(Data records)

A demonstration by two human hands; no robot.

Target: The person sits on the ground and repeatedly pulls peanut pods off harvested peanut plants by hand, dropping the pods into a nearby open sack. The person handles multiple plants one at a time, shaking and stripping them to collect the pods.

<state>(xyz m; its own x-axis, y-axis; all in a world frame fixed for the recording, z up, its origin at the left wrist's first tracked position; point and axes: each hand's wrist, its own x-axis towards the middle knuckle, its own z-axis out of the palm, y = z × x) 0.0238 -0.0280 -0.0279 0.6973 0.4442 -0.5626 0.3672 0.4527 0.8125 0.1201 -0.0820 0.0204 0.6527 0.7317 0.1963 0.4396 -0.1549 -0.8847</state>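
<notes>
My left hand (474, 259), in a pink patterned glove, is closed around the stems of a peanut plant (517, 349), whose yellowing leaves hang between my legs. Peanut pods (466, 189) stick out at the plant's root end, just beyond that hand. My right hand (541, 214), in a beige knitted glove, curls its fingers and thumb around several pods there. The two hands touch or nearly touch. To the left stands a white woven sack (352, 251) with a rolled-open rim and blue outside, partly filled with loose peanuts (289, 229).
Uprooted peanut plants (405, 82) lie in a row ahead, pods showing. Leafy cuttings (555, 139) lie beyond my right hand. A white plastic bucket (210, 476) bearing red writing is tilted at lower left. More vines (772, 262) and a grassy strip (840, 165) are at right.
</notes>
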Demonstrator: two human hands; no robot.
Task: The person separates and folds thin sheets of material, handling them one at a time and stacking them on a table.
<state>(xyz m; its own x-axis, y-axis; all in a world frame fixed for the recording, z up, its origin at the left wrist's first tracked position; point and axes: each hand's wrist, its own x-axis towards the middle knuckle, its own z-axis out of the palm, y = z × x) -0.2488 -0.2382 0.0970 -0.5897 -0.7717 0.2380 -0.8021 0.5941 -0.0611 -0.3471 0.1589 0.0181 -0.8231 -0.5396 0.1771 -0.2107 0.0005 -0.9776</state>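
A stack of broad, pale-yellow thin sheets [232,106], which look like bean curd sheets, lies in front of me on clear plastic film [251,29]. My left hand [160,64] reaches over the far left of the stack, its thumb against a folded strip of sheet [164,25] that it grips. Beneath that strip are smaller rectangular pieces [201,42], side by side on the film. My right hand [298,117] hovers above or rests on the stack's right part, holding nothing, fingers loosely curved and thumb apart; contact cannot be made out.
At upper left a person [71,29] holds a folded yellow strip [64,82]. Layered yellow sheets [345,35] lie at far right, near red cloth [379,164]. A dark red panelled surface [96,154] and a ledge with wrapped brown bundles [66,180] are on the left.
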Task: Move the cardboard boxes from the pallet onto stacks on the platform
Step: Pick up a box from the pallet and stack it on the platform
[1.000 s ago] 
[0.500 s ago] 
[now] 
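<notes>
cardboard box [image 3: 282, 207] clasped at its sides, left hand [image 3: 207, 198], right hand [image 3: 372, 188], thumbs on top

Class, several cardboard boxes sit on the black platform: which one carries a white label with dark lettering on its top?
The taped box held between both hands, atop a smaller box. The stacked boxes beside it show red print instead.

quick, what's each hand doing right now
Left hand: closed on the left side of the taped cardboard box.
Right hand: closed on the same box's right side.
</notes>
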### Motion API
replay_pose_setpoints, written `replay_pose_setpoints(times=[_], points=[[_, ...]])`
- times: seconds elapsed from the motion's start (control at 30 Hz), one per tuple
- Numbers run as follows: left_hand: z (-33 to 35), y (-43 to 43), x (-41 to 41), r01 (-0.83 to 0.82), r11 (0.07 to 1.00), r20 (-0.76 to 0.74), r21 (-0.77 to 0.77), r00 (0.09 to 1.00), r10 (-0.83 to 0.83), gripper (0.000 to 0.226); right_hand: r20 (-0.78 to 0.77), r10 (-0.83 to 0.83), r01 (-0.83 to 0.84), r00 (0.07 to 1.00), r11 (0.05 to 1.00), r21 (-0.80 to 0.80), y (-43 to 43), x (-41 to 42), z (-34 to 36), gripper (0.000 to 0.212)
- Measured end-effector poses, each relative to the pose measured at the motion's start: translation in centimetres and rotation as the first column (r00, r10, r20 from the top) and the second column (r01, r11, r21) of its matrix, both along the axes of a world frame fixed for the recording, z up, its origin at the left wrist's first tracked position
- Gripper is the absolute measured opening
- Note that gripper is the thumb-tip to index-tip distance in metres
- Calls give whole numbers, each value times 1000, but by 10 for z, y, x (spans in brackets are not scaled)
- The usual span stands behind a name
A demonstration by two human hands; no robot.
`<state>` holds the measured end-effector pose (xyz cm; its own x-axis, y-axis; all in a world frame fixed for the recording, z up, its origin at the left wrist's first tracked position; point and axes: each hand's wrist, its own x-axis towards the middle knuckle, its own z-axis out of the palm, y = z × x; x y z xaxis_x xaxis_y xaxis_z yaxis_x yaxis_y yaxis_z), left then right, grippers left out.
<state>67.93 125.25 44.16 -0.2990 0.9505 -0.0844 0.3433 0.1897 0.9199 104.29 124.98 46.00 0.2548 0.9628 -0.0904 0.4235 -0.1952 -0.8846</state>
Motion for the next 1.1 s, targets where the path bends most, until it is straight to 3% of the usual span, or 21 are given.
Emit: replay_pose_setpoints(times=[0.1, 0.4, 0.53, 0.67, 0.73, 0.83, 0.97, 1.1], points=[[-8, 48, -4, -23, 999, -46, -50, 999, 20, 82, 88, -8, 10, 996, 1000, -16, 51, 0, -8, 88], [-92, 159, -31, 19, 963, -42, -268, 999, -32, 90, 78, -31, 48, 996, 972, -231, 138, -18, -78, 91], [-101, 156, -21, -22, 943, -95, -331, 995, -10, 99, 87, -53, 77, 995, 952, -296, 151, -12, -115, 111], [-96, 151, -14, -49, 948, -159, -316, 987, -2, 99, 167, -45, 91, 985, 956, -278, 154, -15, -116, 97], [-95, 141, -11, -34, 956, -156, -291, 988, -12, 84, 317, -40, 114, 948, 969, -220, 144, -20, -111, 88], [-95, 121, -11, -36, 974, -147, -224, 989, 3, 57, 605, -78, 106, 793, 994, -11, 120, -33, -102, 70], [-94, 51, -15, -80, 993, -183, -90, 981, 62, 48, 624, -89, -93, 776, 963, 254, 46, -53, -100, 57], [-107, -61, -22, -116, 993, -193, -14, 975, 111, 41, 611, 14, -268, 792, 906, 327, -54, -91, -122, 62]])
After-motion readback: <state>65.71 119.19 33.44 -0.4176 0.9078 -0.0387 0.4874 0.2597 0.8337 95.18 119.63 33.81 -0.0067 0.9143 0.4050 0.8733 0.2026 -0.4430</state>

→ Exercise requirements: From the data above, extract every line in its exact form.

→ Task response:
A demonstration by two human hands; no robot.

Target: The person sits on the ground and repeatedly pulls peanut pods off harvested peanut plants by hand, dropping the pods into a nearby open sack. The person handles multiple plants one at a time, shaking and stripping them to collect the pods.

<state>(xyz m; its own x-axis, y-axis; all in a world frame fixed for the recording, z up, its origin at the left wrist's first tracked position; point and axes: each hand's wrist, its own x-axis towards the middle knuckle, its own z-axis out of the palm, y = z × x) 0.0238 -0.0280 -0.0279 0.6973 0.4442 -0.5626 0.3672 0.4527 0.8125 0.1201 -0.0820 0.0204 0.6527 0.7317 0.1963 0.4396 -0.1549 -0.8847</state>
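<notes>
My left hand (474, 259), in a pink patterned glove, is closed around the stems of a peanut plant (517, 349), whose yellowing leaves hang between my legs. Peanut pods (466, 189) stick out at the plant's root end, just beyond that hand. My right hand (541, 214), in a beige knitted glove, curls its fingers and thumb around several pods there. The two hands touch or nearly touch. To the left stands a white woven sack (352, 251) with a rolled-open rim and blue outside, partly filled with loose peanuts (289, 229).
Uprooted peanut plants (405, 82) lie in a row ahead, pods showing. Leafy cuttings (555, 139) lie beyond my right hand. A white plastic bucket (210, 476) bearing red writing is tilted at lower left. More vines (772, 262) and a grassy strip (840, 165) are at right.
</notes>
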Demonstrator: two human hands; no robot.
Task: The person separates and folds thin sheets of material, handling them one at a time and stacking them on a table.
<state>(xyz m; its own x-axis, y-axis; all in a world frame fixed for the recording, z up, its origin at the left wrist's first tracked position; point and axes: each hand's wrist, its own x-axis towards the middle knuckle, its own z-axis out of the palm, y = z × x) -0.2488 -0.2382 0.0970 -0.5897 -0.7717 0.2380 -0.8021 0.5941 -0.0611 -0.3471 0.1589 0.0181 -0.8231 -0.5396 0.1771 -0.2107 0.0005 -0.9776</state>
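A stack of broad, pale-yellow thin sheets [232,106], which look like bean curd sheets, lies in front of me on clear plastic film [251,29]. My left hand [160,64] reaches over the far left of the stack, its thumb against a folded strip of sheet [164,25] that it grips. Beneath that strip are smaller rectangular pieces [201,42], side by side on the film. My right hand [298,117] hovers above or rests on the stack's right part, holding nothing, fingers loosely curved and thumb apart; contact cannot be made out.
At upper left a person [71,29] holds a folded yellow strip [64,82]. Layered yellow sheets [345,35] lie at far right, near red cloth [379,164]. A dark red panelled surface [96,154] and a ledge with wrapped brown bundles [66,180] are on the left.
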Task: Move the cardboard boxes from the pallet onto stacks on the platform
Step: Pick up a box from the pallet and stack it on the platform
[1.000 s ago] 
[0.500 s ago] 
[now] 
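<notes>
cardboard box [image 3: 282, 207] clasped at its sides, left hand [image 3: 207, 198], right hand [image 3: 372, 188], thumbs on top

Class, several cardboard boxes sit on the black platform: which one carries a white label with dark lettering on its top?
The taped box held between both hands, atop a smaller box. The stacked boxes beside it show red print instead.

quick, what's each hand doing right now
Left hand: closed on the left side of the taped cardboard box.
Right hand: closed on the same box's right side.
</notes>
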### Motion API
replay_pose_setpoints, written `replay_pose_setpoints(times=[_], points=[[_, ...]])`
- times: seconds elapsed from the motion's start (control at 30 Hz), one per tuple
- Numbers run as follows: left_hand: z (-33 to 35), y (-43 to 43), x (-41 to 41), r01 (-0.83 to 0.82), r11 (0.07 to 1.00), r20 (-0.76 to 0.74), r21 (-0.77 to 0.77), r00 (0.09 to 1.00), r10 (-0.83 to 0.83), gripper (0.000 to 0.226); right_hand: r20 (-0.78 to 0.77), r10 (-0.83 to 0.83), r01 (-0.83 to 0.84), r00 (0.07 to 1.00), r11 (0.05 to 1.00), r21 (-0.80 to 0.80), y (-43 to 43), x (-41 to 42), z (-34 to 36), gripper (0.000 to 0.212)
- Measured end-effector poses, each relative to the pose measured at the motion's start: translation in centimetres and rotation as the first column (r00, r10, r20 from the top) and the second column (r01, r11, r21) of its matrix, both along the axes of a world frame fixed for the recording, z up, its origin at the left wrist's first tracked position
- Gripper is the absolute measured opening
- Note that gripper is the thumb-tip to index-tip distance in metres
- Calls give whole numbers, each value times 1000, but by 10 for z, y, x (spans in brackets are not scaled)
- The usual span stands behind a name
A demonstration by two human hands; no robot.
`<state>` holds the measured end-effector pose (xyz cm; its own x-axis, y-axis; all in a world frame fixed for the recording, z up, its origin at the left wrist's first tracked position; point and axes: each hand's wrist, its own x-axis towards the middle knuckle, its own z-axis out of the palm, y = z × x; x y z xaxis_x xaxis_y xaxis_z yaxis_x yaxis_y yaxis_z), left then right, grippers left out.
<state>67.93 125.25 44.16 -0.2990 0.9505 -0.0844 0.3433 0.1897 0.9199 104.29 124.98 46.00 0.2548 0.9628 -0.0904 0.4235 -0.1952 -0.8846</state>
Motion for the next 1.1 s, targets where the path bends most, until it is straight to 3% of the usual span, or 21 are given.
Emit: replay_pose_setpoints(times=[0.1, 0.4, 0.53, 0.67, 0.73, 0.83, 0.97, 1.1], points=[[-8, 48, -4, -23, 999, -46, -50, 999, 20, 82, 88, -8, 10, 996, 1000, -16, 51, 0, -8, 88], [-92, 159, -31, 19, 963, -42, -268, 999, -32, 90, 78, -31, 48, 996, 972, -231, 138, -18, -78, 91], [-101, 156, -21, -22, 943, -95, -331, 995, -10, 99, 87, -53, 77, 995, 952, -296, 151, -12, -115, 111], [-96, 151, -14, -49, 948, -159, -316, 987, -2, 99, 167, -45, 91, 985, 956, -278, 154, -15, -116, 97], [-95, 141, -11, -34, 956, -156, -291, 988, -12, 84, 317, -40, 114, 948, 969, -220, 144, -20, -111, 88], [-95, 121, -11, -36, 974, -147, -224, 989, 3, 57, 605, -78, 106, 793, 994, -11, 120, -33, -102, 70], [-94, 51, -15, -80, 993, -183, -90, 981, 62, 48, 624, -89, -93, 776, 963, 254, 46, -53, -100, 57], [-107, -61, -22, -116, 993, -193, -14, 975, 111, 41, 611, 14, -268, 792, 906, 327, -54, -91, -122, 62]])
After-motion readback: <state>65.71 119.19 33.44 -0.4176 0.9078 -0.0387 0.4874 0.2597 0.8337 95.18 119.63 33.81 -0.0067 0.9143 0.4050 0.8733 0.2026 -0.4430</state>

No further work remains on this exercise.